I can remember only one kill that I found to be truly difficult and jarring. It was the first soldier I killed in Goldeneye 007, the first shooter I ever played. Since then, I have mowed down millions of polygon men regretting little more than perhaps wasting more ammo than was necessary. RPGs like Fallout 3, to be fair, presented scenarios that have made pulling the trigger difficult. However, these do not strike me as being as poignant as shooters. For every potential murder in an RPG, there is the possibility of sparing the person’s life and playing the game a different way. Even when pursuing the evil path, I found it too easy to avoid the most difficult and sadistic tasks by simply slaughtering a town of rifle-toting do-gooders. Shooters, due to their linear nature, do not offer such a multiplicity of possibilities, and as such may offer much more jarring and poignant moral dilemmas to the player in preventing him from avoiding to make the undesirable choice. In Goldeneye, I could either kill the guard, or blow the mission. I killed the guard, and stood over his corpse with jaw ajar and PP7 smoking. I wish to stand there again, staring from the edge of morality into the maddening abyss of necessity, and to see with innocent eyes the humanity of a faceless guard and yet be demanded to pull the trigger.
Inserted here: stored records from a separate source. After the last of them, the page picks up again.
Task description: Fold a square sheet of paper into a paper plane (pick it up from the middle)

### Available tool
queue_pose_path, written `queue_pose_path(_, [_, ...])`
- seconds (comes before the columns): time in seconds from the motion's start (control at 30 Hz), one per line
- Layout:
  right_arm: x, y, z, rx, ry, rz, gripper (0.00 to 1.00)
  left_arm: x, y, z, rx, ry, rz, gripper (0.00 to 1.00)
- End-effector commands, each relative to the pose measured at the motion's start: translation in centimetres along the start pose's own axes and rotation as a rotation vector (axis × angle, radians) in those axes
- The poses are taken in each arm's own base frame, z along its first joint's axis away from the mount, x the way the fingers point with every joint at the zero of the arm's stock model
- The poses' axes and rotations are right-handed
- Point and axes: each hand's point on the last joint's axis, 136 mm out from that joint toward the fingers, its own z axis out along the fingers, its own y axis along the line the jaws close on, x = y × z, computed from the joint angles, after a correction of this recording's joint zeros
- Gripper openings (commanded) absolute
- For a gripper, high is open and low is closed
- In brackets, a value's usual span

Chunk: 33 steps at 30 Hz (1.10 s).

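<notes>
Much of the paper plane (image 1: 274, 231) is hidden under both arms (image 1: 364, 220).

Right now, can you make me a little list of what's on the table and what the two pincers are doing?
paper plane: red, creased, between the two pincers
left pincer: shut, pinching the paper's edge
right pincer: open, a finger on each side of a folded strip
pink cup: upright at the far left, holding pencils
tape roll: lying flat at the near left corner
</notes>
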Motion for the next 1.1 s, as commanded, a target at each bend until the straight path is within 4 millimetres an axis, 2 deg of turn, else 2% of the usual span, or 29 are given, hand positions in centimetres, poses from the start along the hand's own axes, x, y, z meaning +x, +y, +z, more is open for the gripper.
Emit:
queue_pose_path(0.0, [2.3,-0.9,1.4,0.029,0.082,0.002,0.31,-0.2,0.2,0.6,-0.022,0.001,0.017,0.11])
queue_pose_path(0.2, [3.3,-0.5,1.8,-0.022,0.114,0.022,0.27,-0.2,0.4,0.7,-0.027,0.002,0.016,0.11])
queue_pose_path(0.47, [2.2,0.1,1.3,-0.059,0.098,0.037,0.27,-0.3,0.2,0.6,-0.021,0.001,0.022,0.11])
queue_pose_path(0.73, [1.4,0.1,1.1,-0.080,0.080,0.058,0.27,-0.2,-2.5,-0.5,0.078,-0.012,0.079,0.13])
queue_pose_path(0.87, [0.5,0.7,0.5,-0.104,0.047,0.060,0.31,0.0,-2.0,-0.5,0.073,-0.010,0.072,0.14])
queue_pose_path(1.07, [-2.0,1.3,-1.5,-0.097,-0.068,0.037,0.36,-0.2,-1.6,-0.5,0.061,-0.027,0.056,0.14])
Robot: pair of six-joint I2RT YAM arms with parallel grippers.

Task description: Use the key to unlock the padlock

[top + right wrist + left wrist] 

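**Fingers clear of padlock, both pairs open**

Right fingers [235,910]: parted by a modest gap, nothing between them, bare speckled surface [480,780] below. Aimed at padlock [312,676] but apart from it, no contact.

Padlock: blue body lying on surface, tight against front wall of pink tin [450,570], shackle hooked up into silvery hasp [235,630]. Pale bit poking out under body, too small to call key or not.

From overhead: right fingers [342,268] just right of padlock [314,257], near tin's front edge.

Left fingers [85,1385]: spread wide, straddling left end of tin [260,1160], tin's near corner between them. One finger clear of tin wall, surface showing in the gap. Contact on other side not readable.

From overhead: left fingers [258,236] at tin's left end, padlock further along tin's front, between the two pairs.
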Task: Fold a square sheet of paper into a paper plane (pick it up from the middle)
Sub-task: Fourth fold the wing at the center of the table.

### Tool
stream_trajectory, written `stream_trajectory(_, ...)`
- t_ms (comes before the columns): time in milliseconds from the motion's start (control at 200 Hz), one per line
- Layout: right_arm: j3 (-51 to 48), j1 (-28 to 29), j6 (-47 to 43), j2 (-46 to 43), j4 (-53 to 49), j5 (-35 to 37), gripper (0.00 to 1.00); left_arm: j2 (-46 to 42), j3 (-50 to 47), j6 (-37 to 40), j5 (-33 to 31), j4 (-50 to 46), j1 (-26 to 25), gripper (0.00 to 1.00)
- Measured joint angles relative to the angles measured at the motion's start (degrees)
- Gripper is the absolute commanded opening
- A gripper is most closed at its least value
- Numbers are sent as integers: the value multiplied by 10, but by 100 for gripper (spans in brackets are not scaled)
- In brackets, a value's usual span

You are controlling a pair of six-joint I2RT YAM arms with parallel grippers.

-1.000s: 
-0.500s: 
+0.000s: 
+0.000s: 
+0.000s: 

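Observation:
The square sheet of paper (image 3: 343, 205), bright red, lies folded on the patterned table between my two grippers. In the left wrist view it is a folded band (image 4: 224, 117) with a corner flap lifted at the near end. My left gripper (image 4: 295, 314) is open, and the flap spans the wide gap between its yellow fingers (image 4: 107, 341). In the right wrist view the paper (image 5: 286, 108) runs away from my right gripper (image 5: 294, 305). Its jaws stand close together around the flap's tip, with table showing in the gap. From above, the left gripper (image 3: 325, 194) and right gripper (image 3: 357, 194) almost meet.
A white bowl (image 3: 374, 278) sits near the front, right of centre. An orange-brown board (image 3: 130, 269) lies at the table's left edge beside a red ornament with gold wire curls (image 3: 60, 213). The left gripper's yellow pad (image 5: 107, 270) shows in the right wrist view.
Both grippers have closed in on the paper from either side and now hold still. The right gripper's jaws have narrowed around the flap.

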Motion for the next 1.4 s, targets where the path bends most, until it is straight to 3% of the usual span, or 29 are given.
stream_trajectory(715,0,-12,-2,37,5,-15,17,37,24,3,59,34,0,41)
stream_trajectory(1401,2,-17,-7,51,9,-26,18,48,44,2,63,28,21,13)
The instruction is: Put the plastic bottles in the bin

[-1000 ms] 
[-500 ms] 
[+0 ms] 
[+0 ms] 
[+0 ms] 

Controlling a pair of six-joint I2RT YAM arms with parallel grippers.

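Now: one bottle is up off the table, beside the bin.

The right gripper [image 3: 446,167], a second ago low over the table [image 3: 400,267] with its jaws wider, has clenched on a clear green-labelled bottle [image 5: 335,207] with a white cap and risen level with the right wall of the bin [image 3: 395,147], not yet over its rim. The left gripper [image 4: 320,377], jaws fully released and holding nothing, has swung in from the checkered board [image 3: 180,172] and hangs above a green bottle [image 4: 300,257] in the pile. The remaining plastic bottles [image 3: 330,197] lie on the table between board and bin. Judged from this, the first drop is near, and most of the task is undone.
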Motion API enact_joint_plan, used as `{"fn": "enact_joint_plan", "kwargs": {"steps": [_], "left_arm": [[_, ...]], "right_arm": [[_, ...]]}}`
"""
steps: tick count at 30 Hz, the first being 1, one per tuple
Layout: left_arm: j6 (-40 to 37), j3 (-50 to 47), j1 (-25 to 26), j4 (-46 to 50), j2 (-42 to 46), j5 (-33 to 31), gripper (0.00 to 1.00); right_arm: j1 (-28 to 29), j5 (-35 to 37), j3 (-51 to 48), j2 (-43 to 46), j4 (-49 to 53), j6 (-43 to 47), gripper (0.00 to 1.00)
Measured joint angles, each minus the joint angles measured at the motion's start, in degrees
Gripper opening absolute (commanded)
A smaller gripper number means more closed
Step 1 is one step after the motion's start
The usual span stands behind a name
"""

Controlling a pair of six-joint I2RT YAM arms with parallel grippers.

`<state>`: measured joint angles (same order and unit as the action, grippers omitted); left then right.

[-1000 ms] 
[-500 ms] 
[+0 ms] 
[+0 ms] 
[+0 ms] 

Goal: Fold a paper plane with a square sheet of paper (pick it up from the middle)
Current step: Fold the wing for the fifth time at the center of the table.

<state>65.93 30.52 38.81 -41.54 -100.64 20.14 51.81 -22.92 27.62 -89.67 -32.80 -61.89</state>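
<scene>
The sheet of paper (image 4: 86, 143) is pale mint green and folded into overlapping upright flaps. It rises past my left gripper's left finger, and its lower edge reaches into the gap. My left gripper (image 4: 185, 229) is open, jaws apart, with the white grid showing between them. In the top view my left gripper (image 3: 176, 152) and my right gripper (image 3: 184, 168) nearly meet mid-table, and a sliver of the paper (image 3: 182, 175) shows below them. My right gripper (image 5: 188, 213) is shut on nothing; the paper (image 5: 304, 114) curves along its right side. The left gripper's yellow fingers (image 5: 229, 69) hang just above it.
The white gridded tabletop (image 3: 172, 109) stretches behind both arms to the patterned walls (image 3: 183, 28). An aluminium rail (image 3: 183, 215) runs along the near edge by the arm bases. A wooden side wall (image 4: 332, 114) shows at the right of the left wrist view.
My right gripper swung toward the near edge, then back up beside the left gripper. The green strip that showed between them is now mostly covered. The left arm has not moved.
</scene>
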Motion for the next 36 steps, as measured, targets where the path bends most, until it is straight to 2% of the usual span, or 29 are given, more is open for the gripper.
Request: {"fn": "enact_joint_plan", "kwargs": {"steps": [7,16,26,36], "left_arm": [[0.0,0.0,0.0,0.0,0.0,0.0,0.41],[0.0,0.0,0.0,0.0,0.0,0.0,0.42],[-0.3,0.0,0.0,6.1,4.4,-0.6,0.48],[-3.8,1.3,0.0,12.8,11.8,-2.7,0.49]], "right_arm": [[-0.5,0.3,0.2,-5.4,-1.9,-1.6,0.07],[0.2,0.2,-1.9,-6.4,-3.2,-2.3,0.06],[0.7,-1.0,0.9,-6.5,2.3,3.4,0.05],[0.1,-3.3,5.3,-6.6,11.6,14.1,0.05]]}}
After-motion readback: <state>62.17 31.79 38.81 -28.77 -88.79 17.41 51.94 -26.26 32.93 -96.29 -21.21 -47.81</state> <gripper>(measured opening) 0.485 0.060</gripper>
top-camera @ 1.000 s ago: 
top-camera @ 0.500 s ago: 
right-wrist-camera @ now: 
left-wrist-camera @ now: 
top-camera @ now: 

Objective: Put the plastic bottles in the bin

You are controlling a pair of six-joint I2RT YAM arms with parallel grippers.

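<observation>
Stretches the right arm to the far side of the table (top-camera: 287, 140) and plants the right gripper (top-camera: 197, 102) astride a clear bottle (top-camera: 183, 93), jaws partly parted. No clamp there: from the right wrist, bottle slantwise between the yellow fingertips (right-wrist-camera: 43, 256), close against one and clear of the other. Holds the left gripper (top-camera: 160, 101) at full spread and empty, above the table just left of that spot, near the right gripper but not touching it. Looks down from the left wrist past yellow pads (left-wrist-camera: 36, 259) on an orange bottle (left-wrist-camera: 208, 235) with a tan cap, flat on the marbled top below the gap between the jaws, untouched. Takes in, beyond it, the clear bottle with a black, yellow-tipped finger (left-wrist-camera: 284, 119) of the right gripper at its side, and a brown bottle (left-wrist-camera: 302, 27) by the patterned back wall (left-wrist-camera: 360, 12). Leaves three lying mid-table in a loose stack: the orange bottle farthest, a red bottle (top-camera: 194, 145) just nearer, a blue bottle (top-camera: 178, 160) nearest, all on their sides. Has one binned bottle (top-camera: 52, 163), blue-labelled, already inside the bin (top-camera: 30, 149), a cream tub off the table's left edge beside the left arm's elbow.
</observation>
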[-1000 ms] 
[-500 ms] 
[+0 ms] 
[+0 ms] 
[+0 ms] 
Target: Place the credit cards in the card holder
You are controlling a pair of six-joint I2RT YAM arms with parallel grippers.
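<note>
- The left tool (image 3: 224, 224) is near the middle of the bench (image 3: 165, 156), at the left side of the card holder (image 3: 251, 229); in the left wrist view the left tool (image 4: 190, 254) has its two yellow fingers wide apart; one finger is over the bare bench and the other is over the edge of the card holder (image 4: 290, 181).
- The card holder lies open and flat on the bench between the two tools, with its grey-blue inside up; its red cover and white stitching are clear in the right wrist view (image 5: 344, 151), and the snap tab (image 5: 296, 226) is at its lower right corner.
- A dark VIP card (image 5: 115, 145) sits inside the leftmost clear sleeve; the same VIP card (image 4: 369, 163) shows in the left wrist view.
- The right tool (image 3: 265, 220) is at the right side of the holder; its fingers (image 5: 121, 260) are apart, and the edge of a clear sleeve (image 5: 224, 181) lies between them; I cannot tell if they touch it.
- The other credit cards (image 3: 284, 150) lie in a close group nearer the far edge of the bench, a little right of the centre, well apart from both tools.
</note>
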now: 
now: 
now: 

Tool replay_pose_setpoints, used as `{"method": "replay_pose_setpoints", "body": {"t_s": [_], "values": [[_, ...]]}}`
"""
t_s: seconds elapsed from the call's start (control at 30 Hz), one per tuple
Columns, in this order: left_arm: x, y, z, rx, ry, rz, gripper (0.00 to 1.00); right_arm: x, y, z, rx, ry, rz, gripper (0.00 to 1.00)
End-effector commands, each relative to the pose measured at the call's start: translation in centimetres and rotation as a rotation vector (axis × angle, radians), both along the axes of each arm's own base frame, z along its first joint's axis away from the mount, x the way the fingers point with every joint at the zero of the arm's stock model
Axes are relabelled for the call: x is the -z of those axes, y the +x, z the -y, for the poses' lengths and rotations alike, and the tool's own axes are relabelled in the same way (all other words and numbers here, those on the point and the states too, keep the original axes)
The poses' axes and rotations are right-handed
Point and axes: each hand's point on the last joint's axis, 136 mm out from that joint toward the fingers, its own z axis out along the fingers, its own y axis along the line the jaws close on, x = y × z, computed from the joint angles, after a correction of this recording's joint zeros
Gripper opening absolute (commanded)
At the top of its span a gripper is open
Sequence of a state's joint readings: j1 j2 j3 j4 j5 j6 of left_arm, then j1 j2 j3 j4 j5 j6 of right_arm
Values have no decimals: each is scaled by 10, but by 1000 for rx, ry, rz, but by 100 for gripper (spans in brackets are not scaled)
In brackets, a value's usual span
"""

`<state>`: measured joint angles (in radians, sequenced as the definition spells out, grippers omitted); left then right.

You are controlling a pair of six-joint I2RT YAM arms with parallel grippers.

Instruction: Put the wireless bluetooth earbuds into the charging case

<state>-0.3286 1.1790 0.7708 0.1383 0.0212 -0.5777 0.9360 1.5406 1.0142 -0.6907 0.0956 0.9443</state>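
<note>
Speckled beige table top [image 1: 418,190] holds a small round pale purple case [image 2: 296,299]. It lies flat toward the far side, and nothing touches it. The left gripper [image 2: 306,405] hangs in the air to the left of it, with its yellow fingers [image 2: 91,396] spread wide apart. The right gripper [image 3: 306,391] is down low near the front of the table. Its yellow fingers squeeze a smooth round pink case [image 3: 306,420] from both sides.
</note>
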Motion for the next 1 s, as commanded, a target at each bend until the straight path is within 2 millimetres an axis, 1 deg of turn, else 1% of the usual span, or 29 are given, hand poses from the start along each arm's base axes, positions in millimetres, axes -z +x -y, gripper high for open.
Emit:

Only then will the pixel-and-code mask be pulled away to reveal the true human hidden underneath, who is too often forgotten in the world of reality.
- Mike

1 comments:
An even more interesting instantiation of this is in player-versus-player situations, especially in MMORPGs, where most players (except in battlegrounds) aren't there to kill or be killed for the sake of it. I had guildmembers who exulted that they had "ruined that guy's day" when they successfully ganked an Alliance player, but would then turn around and get all pissed off when someone would corpse-camp them. I probably have a coherent point about this somewhere, but I'm tired.